Monday, January 9, 2012

Where Do Boxing & Kickboxing Differ?

Boxing and kickboxing are both very intense combat sports involving various types of striking techniques. Many similarities exist as far as hand techniques, but when it comes to defense tactics as well as kicks, there are a lot of distinct differences that set the two sports apart.

Punches and Hand Strikes
Punches are very similar with both boxing and kickboxing. Shoes are worn in boxing and provide a better grip for stronger rotation and punching power. However, pivoting on punches in kickboxing is still fairly similar. Jabs, crosses, uppercuts and hooks are utilized in both sports. Body punches can be a bit more of a challenge to execute in kickboxing as the risk of putting oneself in harms way for an opponents high kick is elevated. One strike that is unique to kickboxing is the spinning back fist. This involves the kickboxer rotating around through the torso in order to deliver a powerful strike with the back arm and striking with the backside of the hand. This type of strike is not allowed in boxing.

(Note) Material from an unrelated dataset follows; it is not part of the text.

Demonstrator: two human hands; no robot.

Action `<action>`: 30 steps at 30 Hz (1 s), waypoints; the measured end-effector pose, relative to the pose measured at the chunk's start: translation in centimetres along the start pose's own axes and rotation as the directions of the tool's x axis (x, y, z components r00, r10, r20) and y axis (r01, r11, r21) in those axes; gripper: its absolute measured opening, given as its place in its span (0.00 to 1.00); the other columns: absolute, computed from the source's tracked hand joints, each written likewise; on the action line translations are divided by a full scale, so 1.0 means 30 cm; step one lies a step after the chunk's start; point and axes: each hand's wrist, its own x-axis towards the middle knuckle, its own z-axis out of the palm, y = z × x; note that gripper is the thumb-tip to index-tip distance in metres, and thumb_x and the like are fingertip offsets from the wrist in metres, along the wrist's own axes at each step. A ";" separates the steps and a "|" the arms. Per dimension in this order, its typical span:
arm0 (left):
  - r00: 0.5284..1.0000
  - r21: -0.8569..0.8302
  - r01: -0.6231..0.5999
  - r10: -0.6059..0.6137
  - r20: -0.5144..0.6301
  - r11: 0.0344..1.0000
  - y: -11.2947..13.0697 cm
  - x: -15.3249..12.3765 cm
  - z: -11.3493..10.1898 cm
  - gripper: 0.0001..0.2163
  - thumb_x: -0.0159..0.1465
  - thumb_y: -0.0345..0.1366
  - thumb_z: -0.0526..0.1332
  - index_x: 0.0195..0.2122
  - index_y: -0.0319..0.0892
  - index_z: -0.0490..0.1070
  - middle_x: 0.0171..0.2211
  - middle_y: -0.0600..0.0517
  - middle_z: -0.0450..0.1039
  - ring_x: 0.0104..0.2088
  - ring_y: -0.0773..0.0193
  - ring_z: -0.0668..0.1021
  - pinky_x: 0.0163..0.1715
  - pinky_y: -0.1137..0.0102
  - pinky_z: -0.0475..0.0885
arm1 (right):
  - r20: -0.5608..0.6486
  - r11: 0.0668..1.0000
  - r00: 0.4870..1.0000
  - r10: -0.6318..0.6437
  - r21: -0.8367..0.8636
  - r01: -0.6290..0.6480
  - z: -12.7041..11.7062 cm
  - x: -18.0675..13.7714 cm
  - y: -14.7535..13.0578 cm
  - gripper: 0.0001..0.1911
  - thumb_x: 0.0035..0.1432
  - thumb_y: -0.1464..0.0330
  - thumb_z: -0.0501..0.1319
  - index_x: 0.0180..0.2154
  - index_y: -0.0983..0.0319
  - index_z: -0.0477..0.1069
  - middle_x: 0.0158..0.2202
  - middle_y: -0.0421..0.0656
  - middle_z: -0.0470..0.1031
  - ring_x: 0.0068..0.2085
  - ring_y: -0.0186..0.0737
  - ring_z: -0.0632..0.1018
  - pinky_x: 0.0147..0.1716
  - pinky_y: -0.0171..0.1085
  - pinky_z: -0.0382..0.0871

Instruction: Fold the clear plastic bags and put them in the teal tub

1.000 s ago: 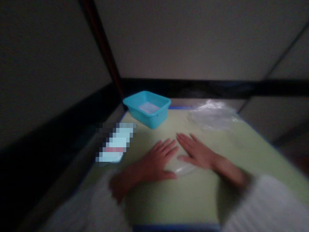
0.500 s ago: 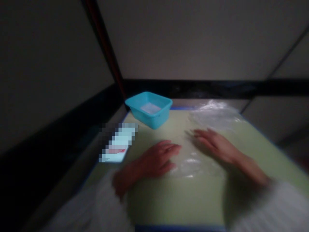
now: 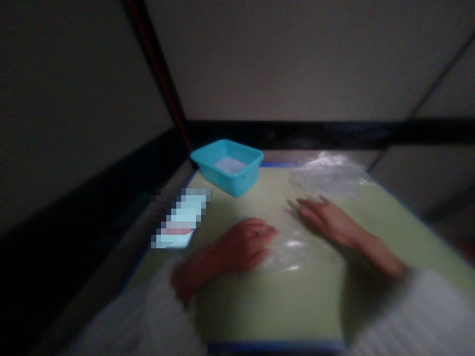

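Observation:
A clear plastic bag (image 3: 293, 252) lies flat on the pale yellow-green table top (image 3: 267, 311), its shine showing between my hands. My left hand (image 3: 245, 244) rests palm down at the bag's left side, fingers stretched toward the right and a little apart. On the other side, my right hand (image 3: 328, 220) lies over the bag's upper right part with its fingers extended to the left. Neither hand is closed round anything that I can see. The bag's outline is faint and partly covered by my hands.
A turquoise plastic basket (image 3: 237, 185) with something pale inside stands at the back left. More crumpled clear plastic (image 3: 330, 170) lies at the back right. A phone-like flat thing with a lit, blurred-out screen (image 3: 181, 217) is at the left edge. Walls close in behind and left.
The view has shifted very slightly. Both hands stay nearly in place over the bag, my left fingers a touch lower; basket and crumpled plastic have not moved.

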 end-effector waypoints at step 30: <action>0.945 -0.177 -0.264 0.291 0.150 0.948 0.192 0.045 0.021 0.12 0.63 0.37 0.53 0.44 0.38 0.69 0.35 0.44 0.75 0.40 0.59 0.76 0.46 0.64 0.69 | 0.164 0.927 0.916 -0.365 0.154 0.342 0.085 0.041 -0.133 0.30 0.67 0.54 0.43 0.64 0.61 0.48 0.63 0.51 0.60 0.64 0.51 0.56 0.62 0.62 0.34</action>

Kicks are an obvious difference that separate the two sports and make up the foundation of kickboxing. A certain number of kicks are required to be attempted per round in most kickboxing competitions. For example, a fighter may be required to throw a minimum of eight kicks per round or is penalized. Fighters learn to throw various kicks including front, side, roundhouse, hook, crescent kicks, and spinning kicks. Depending on the style of kickboxing, certain padding is worn on the shins and tops of the feet. In American kickboxing rules, kicks are only allowed above waist level and only front leg sweeps are allowed to the leg.

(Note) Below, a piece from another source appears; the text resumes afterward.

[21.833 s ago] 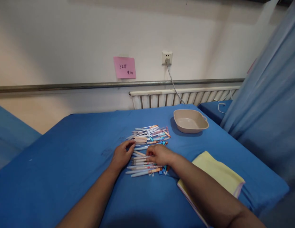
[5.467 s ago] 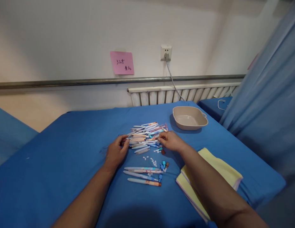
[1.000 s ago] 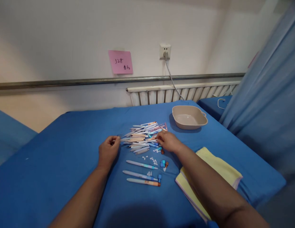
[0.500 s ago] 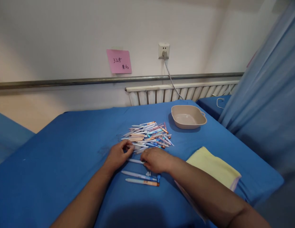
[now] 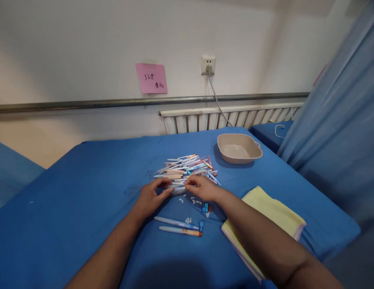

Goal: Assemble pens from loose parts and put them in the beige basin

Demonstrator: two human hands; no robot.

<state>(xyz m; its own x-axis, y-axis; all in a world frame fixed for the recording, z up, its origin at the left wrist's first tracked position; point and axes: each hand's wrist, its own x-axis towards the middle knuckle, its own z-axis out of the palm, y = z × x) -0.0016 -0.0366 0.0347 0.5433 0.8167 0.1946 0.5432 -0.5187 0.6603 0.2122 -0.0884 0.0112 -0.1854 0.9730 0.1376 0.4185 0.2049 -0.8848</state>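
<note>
A pale pen (image 5: pixel 178 188) spans the space between my hands at the near edge of the pile. My left hand (image 5: pixel 153 197) pinches its left end with thumb and forefinger. At its right end are the closed fingertips of my right hand (image 5: pixel 201 188). Just beyond lies a heap of pens and slim pen parts (image 5: pixel 187 165) in white, peach, blue and pink. Closer to me rest a white-and-blue pen (image 5: pixel 174 222) and a pale blue pen with an orange section (image 5: pixel 180 230). Small white bits (image 5: pixel 196 200) and blue caps (image 5: pixel 205 207) are scattered below my right hand.
A beige basin (image 5: pixel 239 148) stands at the back right of the blue-covered bed (image 5: pixel 84 192). Under my right forearm lies a folded yellow cloth (image 5: pixel 271 212). Behind are a radiator (image 5: pixel 189 120) and a metal rail (image 5: pixel 114 102); a blue curtain (image 5: pixel 334 132) hangs at right.
My right hand has moved up and away from me to the pile's edge. The pen lying below it is raised between both hands. White bits and blue caps are uncovered.
</note>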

Punching combinations are very similar in both sports. For example, it is very common to see combinations such as a jab-cross-left hook combination in boxing and kickboxing. The differences occur in kickboxing when kicks are integrated into striking combinations. Jabs and crosses are normally followed immediately by front kicks or roundhouse kicks. This adds for much more variety of striking combinations in kickboxing. Due to these factors, more balance and coordination is necessary to execute kicks and punches in sequence during kickboxing matches.
Defensive Tactics
Kickboxing requires defending against various different kicks and punches and defensive maneuvers vary between the two sports. Boxing allows the athlete to dip lower to duck under punches while defending but this can be much more risky in kickboxing. If an athlete dips down low in kickboxing, there is high risk of getting blasted in the head with a strong roundhouse kick or another kicking technique.
Most other defensive techniques are similar between the two sports. However, there is just more to worry about in kickboxing with the various strikes and combinations that may be thrown at any point.
Round Time
Boxing rounds last three minutes in duration for professional fights. Professional kickboxing rounds are two minutes in length. More energy is exerted during kicking techniques which may explain the shorter round times. Both sports require 60 second rest periods between each round.